Meystre Stéphane M, Haug Peter J
Department of Biomedical Informatics, University of Utah, School of Medicine, Salt Lake City, UT 84112-5750, USA.
Int J Med Inform. 2008 Sep;77(9):602-12. doi: 10.1016/j.ijmedinf.2007.12.001. Epub 2008 Feb 15.
To improve the completeness and timeliness of an electronic problem list, we have developed a system using Natural Language Processing (NLP) to automatically extract potential medical problems from clinical, free-text documents; these problems are then proposed for inclusion in an electronic problem list management application.
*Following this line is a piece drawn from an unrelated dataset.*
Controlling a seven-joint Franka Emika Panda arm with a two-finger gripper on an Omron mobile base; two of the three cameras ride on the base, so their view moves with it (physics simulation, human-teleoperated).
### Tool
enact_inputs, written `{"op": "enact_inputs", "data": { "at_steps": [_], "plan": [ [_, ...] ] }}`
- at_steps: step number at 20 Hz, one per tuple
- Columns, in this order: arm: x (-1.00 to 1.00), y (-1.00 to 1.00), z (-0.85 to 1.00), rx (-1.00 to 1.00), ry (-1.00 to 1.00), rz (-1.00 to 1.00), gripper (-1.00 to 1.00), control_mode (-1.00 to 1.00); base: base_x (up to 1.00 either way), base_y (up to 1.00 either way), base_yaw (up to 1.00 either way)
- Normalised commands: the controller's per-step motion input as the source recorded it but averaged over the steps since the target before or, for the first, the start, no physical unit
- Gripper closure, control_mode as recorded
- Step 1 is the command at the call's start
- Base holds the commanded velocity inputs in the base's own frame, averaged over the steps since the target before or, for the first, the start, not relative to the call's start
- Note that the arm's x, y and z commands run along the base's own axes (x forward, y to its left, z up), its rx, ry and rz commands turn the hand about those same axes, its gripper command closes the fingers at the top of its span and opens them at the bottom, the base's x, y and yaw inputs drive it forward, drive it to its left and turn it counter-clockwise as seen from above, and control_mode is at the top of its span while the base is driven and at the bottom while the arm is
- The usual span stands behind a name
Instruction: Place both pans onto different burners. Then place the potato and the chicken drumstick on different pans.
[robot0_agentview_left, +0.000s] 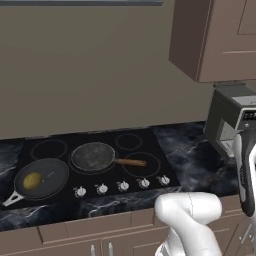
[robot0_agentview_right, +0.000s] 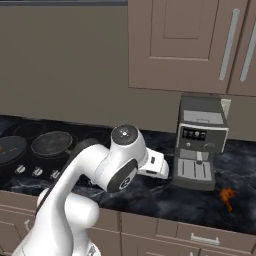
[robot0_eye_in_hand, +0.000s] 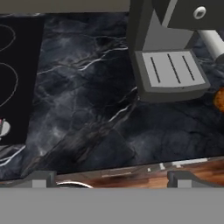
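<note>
**A:** Right under your hand camera you are looking at bare dark marble counter (robot0_eye_in_hand: 87, 113), with the gripper (robot0_eye_in_hand: 109, 178) hanging over it, fingers spread as wide as they go and pinching nothing. You are carrying nothing because the next pick is not yet reached.

**B:** Where are my pans sitting?

**A:** Both are lying on the cooktop (robot0_agentview_left: 150, 145), on separate burners, so that half looks done. The black pan (robot0_agentview_left: 42, 179) is resting on the front left ring with the potato (robot0_agentview_left: 32, 180) lying inside it. The wooden-handled pan (robot0_agentview_left: 93, 156) is sitting just beside it on the middle ring, empty, probably waiting for the meat.

**B:** And the drumstick?

**A:** The chicken drumstick (robot0_agentview_right: 227, 196) is lying on the counter past the coffee machine (robot0_agentview_right: 200, 142), well apart from the stove. You are peeking at its orange edge on the right of the hand view, so I judge you are heading there next
</note>
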Motion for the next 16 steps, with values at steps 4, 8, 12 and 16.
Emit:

A prospective randomized controlled evaluation of the Automatic Problem List (APL) system in an intensive care unit and in a cardiovascular surgery unit is reported here. A total of 247 patients were enrolled: 76 in an initial control phase and 171 in the randomized controlled trial that followed. During this latter phase, patients were randomly assigned to a control or an intervention group. All patients had their documents analyzed by the system, but the medical problems discovered were only proposed in the problem list for intervention patients. We measured the sensitivity, specificity, positive and negative predictive values, likelihood ratios and the timeliness of the problem lists.
Our system significantly increased the sensitivity of the problem lists in the intensive care unit, from about 9% to 41%, and even 77% if problems automatically proposed but not acknowledged by users were also considered. Timeliness of addition of problems to the list was greatly improved, with a time between a problem's first mention in a clinical document and its addition to the problem list reduced from about 6 days to less than 2 days. No significant effect was observed in the cardiovascular surgery unit.
为提高电子问题清单的完整性和及时性,我们开发了一个利用自然语言处理(NLP)技术的系统,用于从临床自由文本文件中自动提取潜在的医疗问题;然后将这些问题推荐纳入电子问题清单管理应用程序。
本文报告了对重症监护病房和心血管外科病房的自动问题清单(APL)系统进行的一项前瞻性随机对照评估。总共招募了247名患者:76名处于初始对照阶段,171名参与随后的随机对照试验。在随机对照试验阶段,患者被随机分配到对照组或干预组。所有患者的文件均由该系统进行分析,但仅将为干预组患者发现的医疗问题推荐至问题清单中。我们测量了问题清单的敏感性、特异性、阳性和阴性预测值、似然比以及及时性。
我们的系统显著提高了重症监护病房问题清单的敏感性,从约9%提高到41%,如果将自动推荐但未被用户认可的问题也计算在内,甚至可达77%。问题添加到清单的及时性得到了极大改善,从临床文件首次提及问题到将其添加到问题清单的时间从约6天缩短至不到2天。在心血管外科病房未观察到显著效果。